Reale vinculou o Direito à Sociologia e à Economia. Retomou a questão clássica da relação entre natureza e cultura, entre o dado e o construído. Discorreu sobre os juízos de realidade e de valor. O Direito é conceituado em sua estrutura tridimensional, em capítulo desenvolvido após reflexões a propósito das relações entre o Direito e a Moral. As regras jurídicas são classificadas e as fontes do Direito inventariadas: lei, costume, jurisprudência, doutrina, modelos dogmáticos e fontes negociais. Entre outros, há também capítulos sobre Hermenêutica, sobre planos e âmbitos do conhecimento jurídico, sobre a taxonomia do Direito, sempre com fundamento em teoria da justiça de inspiração kantiana.

 

Em 1975, Miguel Reale foi eleito membro da Academia Brasileira de Letras, tomando posse na cadeira de número 14. No mesmo ano, não teria aceitado convite feito para vaga no Supremo Tribunal Federal.
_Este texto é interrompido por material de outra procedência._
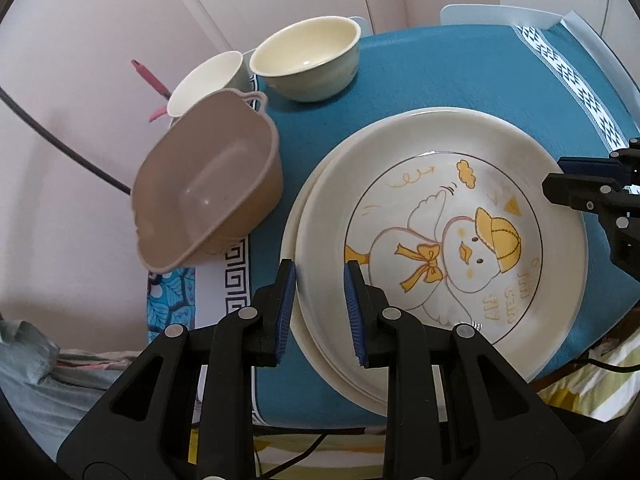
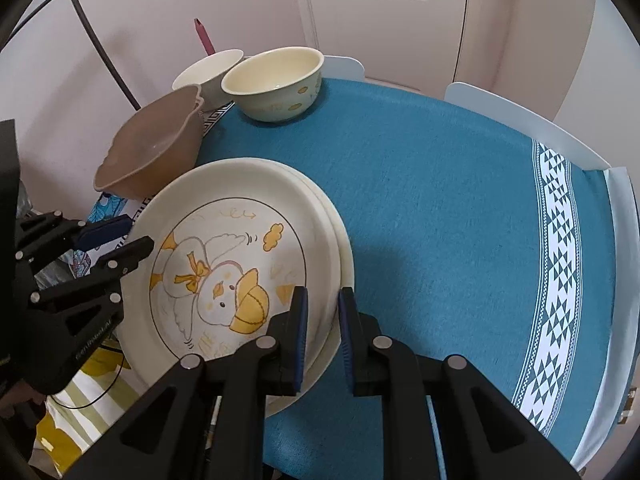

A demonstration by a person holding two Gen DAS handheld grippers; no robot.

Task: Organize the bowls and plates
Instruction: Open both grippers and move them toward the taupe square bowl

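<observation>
Blue-padded, my left claw straddles the duck plate's near rim, fingers apart; my right claw brackets its opposite rim, equally near, unclamped. Beyond the plate sit the brown basin and cream bowl on the tabletop

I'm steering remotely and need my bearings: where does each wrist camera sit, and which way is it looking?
Left wrist: on the left gripper, at the duck plate's left rim, looking toward the bowls; own fingers straddle that rim, right gripper enters at right.
Right wrist: on the right gripper at the opposite rim of the duck plate; left gripper shows at left.
Shared: plate, brown basin, cream bowl.
</observation>
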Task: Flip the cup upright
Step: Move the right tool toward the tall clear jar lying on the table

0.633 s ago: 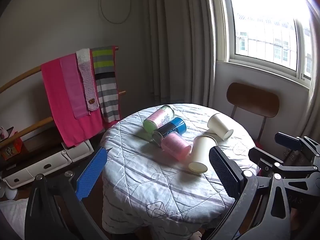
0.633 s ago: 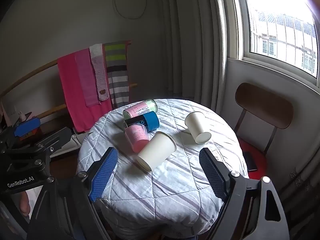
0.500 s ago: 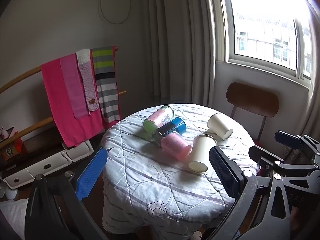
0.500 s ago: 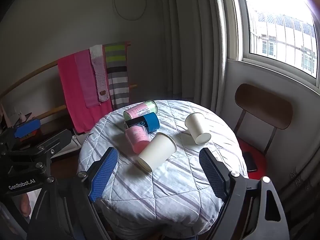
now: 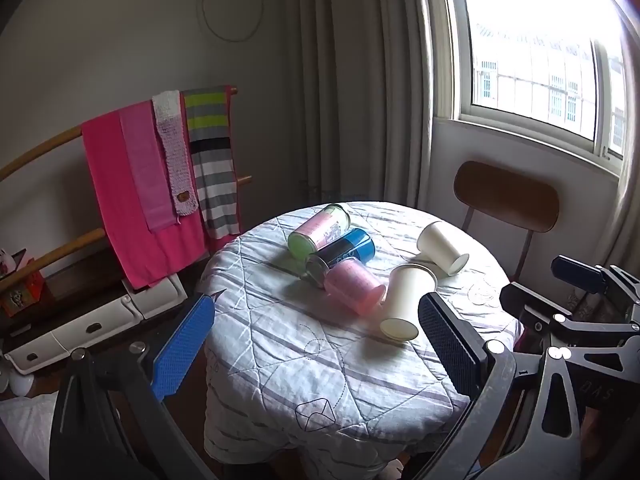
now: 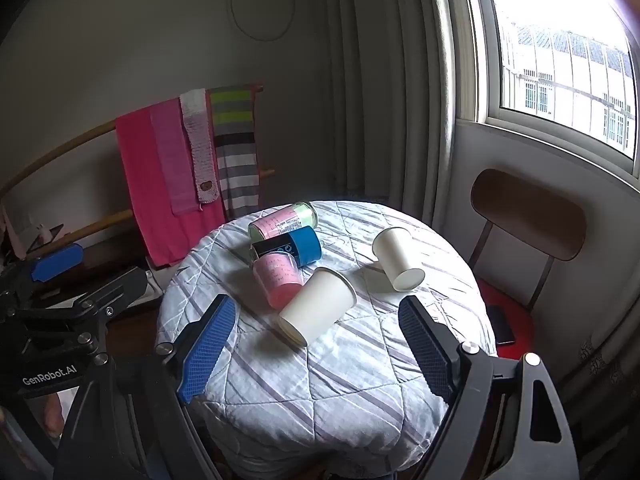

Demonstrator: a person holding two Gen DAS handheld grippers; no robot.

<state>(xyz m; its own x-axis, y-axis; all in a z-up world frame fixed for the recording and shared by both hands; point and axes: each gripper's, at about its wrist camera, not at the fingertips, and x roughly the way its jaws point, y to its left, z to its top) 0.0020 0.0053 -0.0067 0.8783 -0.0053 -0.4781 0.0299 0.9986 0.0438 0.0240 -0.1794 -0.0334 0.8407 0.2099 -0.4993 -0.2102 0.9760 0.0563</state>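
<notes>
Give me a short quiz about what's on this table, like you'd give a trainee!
1. True or false: the near white cup stands upright on the table.
2. How many white cups lie there? A) one B) two C) four
3. Fill in: both the left gripper and right gripper are ____.

Key: 1 false, it lies on its side; 2 B, counting the far cup; 3 open.

We see daylight pouring through the window (image 5: 536, 76) at upper right, blown out to near white in the left wrist view. The wall (image 6: 120, 40) opposite stays dim and grey. Soft shadows fall leftward beside the cups on the table (image 6: 340, 380). Both fisheye views bend straight lines strongly and darken to black at the corners. Focus is sharp overall.
</notes>
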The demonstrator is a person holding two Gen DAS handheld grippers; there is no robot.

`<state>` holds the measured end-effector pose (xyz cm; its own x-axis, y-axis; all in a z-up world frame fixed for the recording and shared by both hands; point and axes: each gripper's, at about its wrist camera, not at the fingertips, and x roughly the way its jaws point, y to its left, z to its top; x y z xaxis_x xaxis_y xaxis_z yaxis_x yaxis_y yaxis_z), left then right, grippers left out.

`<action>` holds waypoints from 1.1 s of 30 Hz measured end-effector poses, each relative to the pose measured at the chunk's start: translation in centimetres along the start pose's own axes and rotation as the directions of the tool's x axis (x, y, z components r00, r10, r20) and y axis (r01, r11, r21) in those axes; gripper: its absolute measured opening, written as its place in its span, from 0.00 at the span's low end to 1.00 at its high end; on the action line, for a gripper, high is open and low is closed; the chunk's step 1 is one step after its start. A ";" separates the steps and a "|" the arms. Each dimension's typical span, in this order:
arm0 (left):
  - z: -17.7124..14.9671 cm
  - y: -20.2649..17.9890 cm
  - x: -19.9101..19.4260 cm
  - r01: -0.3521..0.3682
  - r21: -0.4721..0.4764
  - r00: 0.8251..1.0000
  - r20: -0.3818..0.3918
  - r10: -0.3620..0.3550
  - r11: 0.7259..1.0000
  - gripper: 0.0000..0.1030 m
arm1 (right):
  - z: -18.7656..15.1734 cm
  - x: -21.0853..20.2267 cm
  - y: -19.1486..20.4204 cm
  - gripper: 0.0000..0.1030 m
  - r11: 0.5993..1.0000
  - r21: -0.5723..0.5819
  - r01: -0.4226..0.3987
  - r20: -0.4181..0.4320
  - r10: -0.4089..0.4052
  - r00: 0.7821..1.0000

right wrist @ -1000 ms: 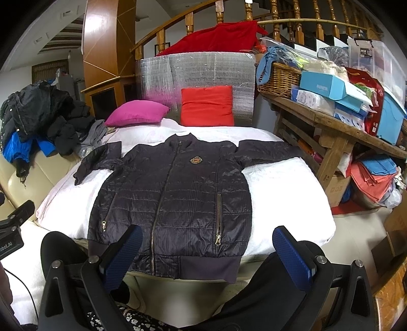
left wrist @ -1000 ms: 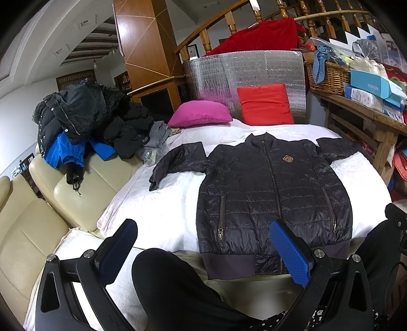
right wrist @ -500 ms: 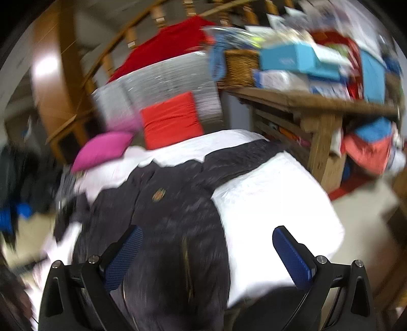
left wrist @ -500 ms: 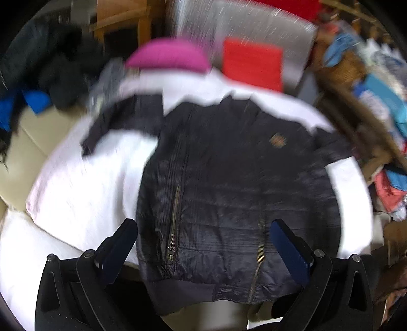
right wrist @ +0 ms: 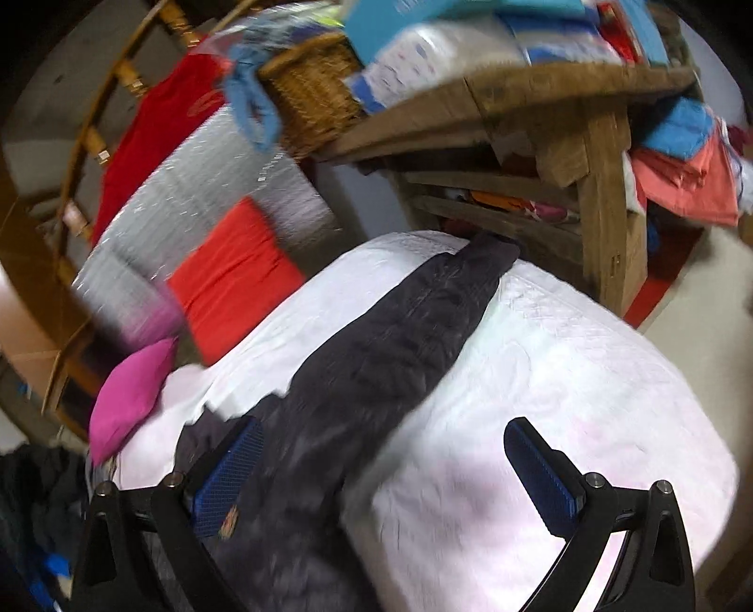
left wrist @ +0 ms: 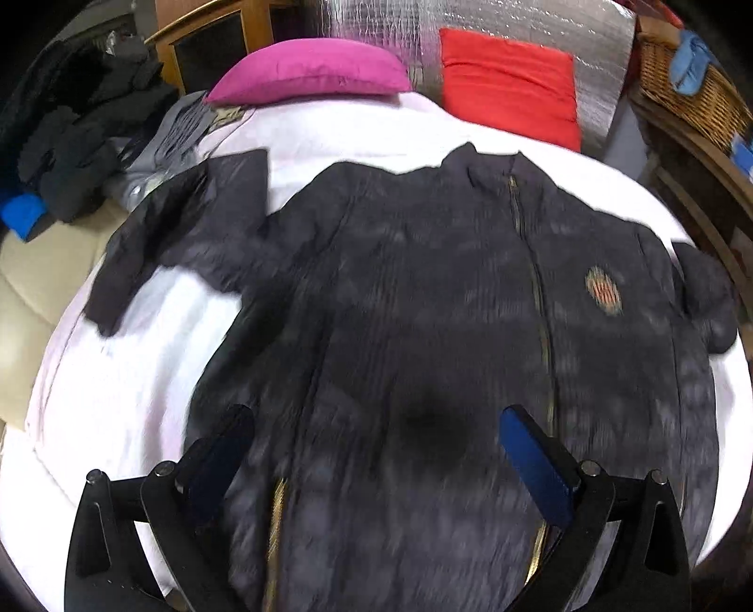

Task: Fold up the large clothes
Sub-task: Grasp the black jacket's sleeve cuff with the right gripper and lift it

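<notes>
My left claw point(left wrist: 376, 452) hangs over the lower front of the dark padded jacket point(left wrist: 447, 329), its two blue-padded fingers point(left wrist: 536, 471) spread wide with nothing between them. The jacket lies flat and face up on the white quilt point(left wrist: 117, 376), zipper closed, one sleeve point(left wrist: 179, 235) stretched out toward the pile of dark clothes point(left wrist: 75, 122) on the cream sofa. A small oval badge point(left wrist: 604, 289) in orange and gold sits on the chest; the blur makes any lettering on it unreadable.

My right claw point(right wrist: 381, 471) is also gaping wide, empty. It looks along the jacket's other sleeve point(right wrist: 414, 329), which runs across the quilt toward the wooden table point(right wrist: 541, 94). My left-hand finger here is over the jacket's shoulder, the other over bare quilt; I cannot tell whether either touches the cloth.

A wicker basket point(right wrist: 310, 89) stands on the table with a blue cloth point(right wrist: 249, 103) hanging over its rim; what else is inside I cannot make out. Beside it lie blue and white packs point(right wrist: 437, 52), their print too smeared to read. Under the table, folded coral and blue cloths point(right wrist: 682, 155) are stacked.

At the head of the quilt sit a pink cushion point(left wrist: 310, 70) and a red cushion point(left wrist: 508, 89) against a silver foil sheet point(left wrist: 470, 19).
</notes>
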<state>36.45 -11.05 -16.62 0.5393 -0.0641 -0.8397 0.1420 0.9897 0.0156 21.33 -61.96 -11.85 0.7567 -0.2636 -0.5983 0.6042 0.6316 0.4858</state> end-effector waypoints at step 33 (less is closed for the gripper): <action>0.3 -3.0 10.8 0.000 0.061 0.999 -0.040 0.002 0.998 1.00 | 7.6 20.9 -9.7 0.44 0.922 0.384 -0.058 -0.062 0.088 0.994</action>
<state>42.07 -14.74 -25.57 0.5062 -0.0566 -0.8605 0.1926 0.9801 0.0489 33.20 -79.09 -24.23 0.7901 -0.1616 -0.5913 0.6090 0.3176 0.7268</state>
Em 1985 participou de comissão que elaborou anteprojeto de constituição, levado à Assembleia Nacional Constituinte, em 1986.

 

Dedicou-se ao novo Código Civil, finalmente promulgado em 2002. Reale teria informado o novo modelo de Direito Privado brasileiro nos princípios de eticidade, de socialidade e de operabilidade. Um apaixonado do magistério, Miguel Reale sintetiza o pensamento jusfilosófico brasileiro, do qual é o mais abalizado representante. Dono de produção bibliográfica impressionante, Miguel Reale publicou obras de filosofia pura, de filosofia do direito, de política, de teoria do Estado, de direito positivo, bem como poesias e dois volumes de memórias. É nosso mais importante filósofo do Direito, uma das personalidades mais marcantes de nossa cultura.